His voice cut across the rising din, though he had not raised it. The crowd still hushed and drew back. In the new silence, Ehiru stepped forward and took the child’s chin in his fingers, pulling the lolling head upright to examine unfocused eyes.

“He is still himself,” the man said. His voice was thick with unshed tears. “The withering sickness came upon him years ago and destroyed his body, but he still has a mind. He is my only child.”

“I understand,” Ehiru said, and sighed. “He can be healed, but not by me. Such a healing would require dreamseed to regenerate the muscles and nerves, and dreambile to stop any growth that has gone wrong. Surgery could be used to remove the parts of his body damaged beyond reclaim, and that would require dreamblood to banish his pain and dreamichor to
replenish his strength. It would take many eightdays and there is a possibility it would not succeed completely. I have not the skill to do any of it.”

“But you’re a Gatherer—”

Ehiru looked up and the man’s protests died on his lips. “A Gatherer, not a Sharer. I can help him in only one way.” In the silence the words carried.

The man caught his breath—but instead of drawing back as Nijiri expected, he reached out and caught Ehiru’s arm in a hard grip. “Then help him that way,” the man said. “My son weeps every night knowing that he can never inherit our smithy, he can never marry or care for us, his parents; he will be like this the rest of his life. He reaches the age of manhood in two years but his mother still diapers him like a babe! He feels pain with every movement! He has begged me to kill him many times, but I, I could never… the courage…” He shuddered, bowing his head and shaking it fiercely. “But if he cannot be healed—”
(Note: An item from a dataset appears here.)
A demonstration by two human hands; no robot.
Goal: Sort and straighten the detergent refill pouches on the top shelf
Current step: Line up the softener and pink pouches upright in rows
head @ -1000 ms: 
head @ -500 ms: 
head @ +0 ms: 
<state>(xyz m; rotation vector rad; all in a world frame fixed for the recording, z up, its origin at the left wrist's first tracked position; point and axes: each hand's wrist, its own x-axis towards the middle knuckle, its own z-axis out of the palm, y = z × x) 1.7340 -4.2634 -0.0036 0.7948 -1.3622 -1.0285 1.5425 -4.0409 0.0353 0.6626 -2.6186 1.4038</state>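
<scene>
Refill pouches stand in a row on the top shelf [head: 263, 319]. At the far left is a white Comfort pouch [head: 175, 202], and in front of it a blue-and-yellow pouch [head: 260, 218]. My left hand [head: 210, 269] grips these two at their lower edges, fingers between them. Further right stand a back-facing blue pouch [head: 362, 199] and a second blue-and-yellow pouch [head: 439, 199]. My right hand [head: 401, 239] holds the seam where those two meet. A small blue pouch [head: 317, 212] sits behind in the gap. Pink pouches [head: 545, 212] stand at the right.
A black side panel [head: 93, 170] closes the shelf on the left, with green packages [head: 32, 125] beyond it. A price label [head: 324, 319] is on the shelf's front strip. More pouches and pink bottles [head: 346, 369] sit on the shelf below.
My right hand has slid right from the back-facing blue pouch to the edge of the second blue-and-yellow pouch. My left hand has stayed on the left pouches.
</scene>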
Ehiru watched him for a moment, then looked at the boy. A horrible palsied movement passed through the child’s flesh, tears welling in his eyes and spilling down the sides of his face, his mouth gaping open and closed and open again. It took long painful breaths for Nijiri to realize that the twitching, frenzied movement was the child’s effort to nod agreement.
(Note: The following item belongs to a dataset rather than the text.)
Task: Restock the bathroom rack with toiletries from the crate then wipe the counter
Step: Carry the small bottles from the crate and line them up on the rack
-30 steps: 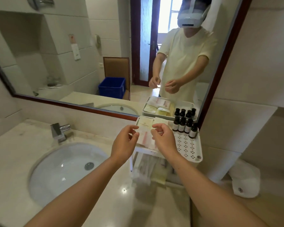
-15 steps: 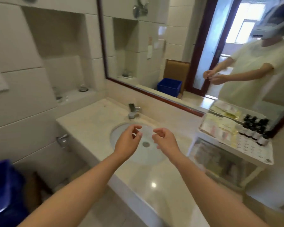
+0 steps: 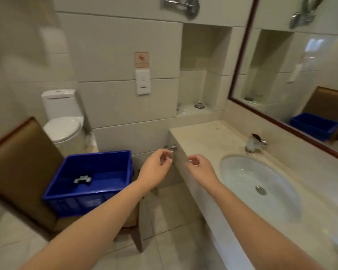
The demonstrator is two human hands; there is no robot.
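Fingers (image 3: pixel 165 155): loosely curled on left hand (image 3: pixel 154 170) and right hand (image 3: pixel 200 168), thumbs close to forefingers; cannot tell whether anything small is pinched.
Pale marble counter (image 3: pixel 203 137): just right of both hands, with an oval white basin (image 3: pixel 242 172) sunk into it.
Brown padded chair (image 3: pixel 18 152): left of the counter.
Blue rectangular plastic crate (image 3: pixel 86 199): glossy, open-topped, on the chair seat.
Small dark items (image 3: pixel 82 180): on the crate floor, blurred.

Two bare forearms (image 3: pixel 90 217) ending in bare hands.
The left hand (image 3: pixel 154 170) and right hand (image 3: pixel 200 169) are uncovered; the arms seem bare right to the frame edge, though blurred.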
Oh Goddess, how could You allow such suffering to continue? How could anyone?

But though he had expected no answer to that prayer, he got one anyhow as Sunandi stepped forward and put a hand on Ehiru’s other wrist. “I cannot permit this,” she said. She spoke softly, her face subdued, but she did not take her hand away.

Ehiru merely looked at her. Nijiri heard gasps from the crowd, however, and when he turned to see what had startled them he saw two of the guards coming down the steps, spears at the ready.

“Do it, and they will kill both you and the boy’s father, Gatherer,” she said, raising her voice loud enough for the crowd to hear. Then she looked at the man, sighing. “I understand that your son suffers, but what you ask goes against every law we honor.”

The man stared—then lunged at her, dragging the afflicted child, trying to hit her with his free hand, his face contorted with rage. The crowd cried out in collective alarm. Ehiru caught the man immediately and pulled him and the child back; Nijiri stepped in front of Sunandi to protect her. “Honor?” the man cried. “What should I honor?
Do you see my son?
What does the law do for him, highcaste bitch?”

Ehiru laid a hand on the man’s chest and pushed him firmly back. “Peace,” he said—and even if Nijiri had not sensed the quicksilver flow of dreamblood between them, he would have known it by what happened next. The man caught his breath and stumbled backward, clutching his son to himself in reflex. He blinked at them with no hint of his former rage, focusing on Ehiru in stunned wonder.